2) How much of the stimulus is leaking overseas, in the form of imports? It looks like people are rushing back to the malls again–but they are buying things like big-screen televisions, which are mainly produced overseas.  In fact,  given current patterns of imports, we should think of increased consumer spending as a potential negative for the economy, because it drives up the trade deficit and increases the amount that we have to borrow from the rest of the world (on a related point, consumer spending is *not* 70% of the economy.  I’ll refer you back to a blog item that I wrote in my previous life).

3) County Business Patterns–if you want to understand your local economy, your best source is the Census Bureau’s County Business Patterns

These underutilized numbers tell you, for areas as small as zip codes, employment and payrolls by industry. They have two big problems–first, they lag, so the latest data is for 2007.  Second, the Census Bureau doesn’t want to reveal data on individual companies, so if one or two companies dominate an industry in a local area, the numbers are presented in a way that obscures individual company data.

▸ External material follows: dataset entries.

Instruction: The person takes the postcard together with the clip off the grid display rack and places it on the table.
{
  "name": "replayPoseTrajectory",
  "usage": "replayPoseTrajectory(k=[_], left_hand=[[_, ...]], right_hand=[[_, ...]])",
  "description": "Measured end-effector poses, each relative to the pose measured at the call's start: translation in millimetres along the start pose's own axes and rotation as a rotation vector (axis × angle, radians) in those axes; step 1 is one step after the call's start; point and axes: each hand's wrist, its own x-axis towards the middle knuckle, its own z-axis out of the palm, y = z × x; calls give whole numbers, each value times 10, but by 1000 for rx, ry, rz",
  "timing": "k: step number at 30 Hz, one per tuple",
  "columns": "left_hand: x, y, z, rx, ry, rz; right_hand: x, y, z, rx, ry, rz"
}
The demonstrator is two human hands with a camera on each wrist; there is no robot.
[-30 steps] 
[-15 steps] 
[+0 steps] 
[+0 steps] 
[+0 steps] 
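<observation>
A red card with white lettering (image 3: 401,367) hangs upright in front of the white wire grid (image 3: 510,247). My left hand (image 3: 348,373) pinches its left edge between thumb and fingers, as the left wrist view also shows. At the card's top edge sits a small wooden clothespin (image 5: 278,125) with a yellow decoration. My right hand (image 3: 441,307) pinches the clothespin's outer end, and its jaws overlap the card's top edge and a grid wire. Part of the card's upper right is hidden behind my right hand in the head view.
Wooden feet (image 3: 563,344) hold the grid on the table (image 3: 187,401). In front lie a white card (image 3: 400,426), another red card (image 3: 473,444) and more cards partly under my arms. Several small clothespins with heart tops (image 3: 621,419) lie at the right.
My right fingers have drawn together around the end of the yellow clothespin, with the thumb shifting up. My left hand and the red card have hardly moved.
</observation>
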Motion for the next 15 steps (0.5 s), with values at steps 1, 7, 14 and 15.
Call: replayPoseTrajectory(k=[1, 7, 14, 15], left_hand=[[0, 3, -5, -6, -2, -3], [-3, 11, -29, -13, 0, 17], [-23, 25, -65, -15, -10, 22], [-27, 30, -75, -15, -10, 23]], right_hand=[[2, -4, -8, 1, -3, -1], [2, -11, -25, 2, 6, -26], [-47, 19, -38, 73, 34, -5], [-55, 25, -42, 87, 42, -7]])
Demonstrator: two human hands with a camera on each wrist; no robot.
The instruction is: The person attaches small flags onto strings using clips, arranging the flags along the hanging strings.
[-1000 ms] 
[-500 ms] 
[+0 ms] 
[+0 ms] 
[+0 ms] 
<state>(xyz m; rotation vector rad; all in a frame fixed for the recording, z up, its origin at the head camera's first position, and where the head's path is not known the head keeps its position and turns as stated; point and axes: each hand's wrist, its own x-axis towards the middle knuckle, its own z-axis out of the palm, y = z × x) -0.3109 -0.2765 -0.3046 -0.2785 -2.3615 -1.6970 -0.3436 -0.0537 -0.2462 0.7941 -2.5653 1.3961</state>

But for figuring out the most important industries in an area,  these figures are without peer.

Anybody who has any questions re economic coverage can write me at

Added:  Before the conference call,  the SABEW folks asked me to come up with three blogs I like. Here they are:

 “Beat the Press” by Dean Baker

 “Econlog”  by Arnold Kling, Bryan Caplan, and David Henderson

  “Political Calculations”  by Craig Eyermann


  1. Really, Dean Baker? I’ll give the guy credit for being a little unpredictable but he’s mostly an earnest liberal hack with not much of a grounding in economics. As for Econlog, you should get the name right after all this time. 😉 Never heard of Eyermann’s blog, doesn’t seem too great. You really need to drop the fair and balanced routine, particularly now that you’re not part of the mainstream media and their political masquerade. You have a political viewpoint, state it and back it up with facts and arguments when you can. The mass/broadcast media was about blanding down opinions to get a mass audience- the mush on most newspaper editorial pages is a perfect example of that- online media is about stating your opinion while trying to paint as precise a picture as you can. You have a chance to do that here, no need for the “on the one hand, on the other hand” equivocating of past media businesses.

  2. “How fast will the labor market for college-educated workers recover?”

    It won’t.

    Alan Greenspan doesn’t want it to; thinks such people are the cause of inflation (conveniently ignoring vastly humongously shock-inducingly excessive government spending and the Fed).

    NSF doesn’t want it to; depressed compensation for those with PhDs is something they’ve been working on since at least 1986, by flooding the job markets with cheap, pliant foreign labor throught the F (and OPT) and H-1B… visa programs.
    “A growing influx of foreign PhDs into U.S. labor markets will hold down the level of PhD salaries to the extent that foreign students are attracted to U.S. doctoral programs as a way of immigrating to the U.S.A. A related point is that for this group the PhD salary premium is much higher [than it is for Americans], because it is based on BS-level pay in students’ home nations versus PhD-level pay in the U.S.A… [If] doctoral studies are failing to appeal to a large (or growing) percentage of the best citizen baccalaureates, then a key issue is pay… A number of [the Americans] will select alternative career paths… For these baccalaureates, the effective premium for acquiring a PhD may actually be negative.”